-- Exercise prompt --
In the entries below, the lines from the one with "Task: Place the" through the one with "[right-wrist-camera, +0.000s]" are to be copied exactly; both ends count.

Extracted data Start Marker

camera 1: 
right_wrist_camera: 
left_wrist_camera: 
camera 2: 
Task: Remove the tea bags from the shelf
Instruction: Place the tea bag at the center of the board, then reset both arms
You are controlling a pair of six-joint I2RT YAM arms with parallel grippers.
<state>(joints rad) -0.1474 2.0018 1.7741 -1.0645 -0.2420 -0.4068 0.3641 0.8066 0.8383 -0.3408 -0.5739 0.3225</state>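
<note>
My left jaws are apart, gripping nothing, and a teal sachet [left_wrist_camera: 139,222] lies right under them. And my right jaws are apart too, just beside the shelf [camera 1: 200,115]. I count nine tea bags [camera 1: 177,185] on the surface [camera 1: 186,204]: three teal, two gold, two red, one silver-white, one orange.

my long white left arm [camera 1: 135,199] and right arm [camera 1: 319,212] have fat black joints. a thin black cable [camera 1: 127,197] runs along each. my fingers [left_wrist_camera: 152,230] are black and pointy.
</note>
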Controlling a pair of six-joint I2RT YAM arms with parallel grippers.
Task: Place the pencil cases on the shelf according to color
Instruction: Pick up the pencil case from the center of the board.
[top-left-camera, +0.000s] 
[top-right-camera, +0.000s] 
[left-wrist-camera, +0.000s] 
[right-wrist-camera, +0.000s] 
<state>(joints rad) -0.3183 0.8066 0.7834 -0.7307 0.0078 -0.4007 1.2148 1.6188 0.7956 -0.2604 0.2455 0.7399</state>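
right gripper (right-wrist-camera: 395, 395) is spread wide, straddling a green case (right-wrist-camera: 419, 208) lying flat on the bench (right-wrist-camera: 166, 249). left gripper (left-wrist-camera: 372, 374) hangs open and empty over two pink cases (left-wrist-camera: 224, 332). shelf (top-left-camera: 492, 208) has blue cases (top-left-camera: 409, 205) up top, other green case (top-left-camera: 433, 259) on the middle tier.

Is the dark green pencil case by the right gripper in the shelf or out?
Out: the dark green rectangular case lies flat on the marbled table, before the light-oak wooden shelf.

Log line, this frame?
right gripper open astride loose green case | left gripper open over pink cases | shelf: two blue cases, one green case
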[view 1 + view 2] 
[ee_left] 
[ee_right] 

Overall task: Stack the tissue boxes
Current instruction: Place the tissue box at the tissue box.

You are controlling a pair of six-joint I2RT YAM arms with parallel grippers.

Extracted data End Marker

-- Answer space --
Task: Place the pencil cases on the shelf according to color
Instruction: Pick up the pencil case from the center of the board.
[top-left-camera, +0.000s] 
[top-right-camera, +0.000s] 
[left-wrist-camera, +0.000s] 
[right-wrist-camera, +0.000s] 

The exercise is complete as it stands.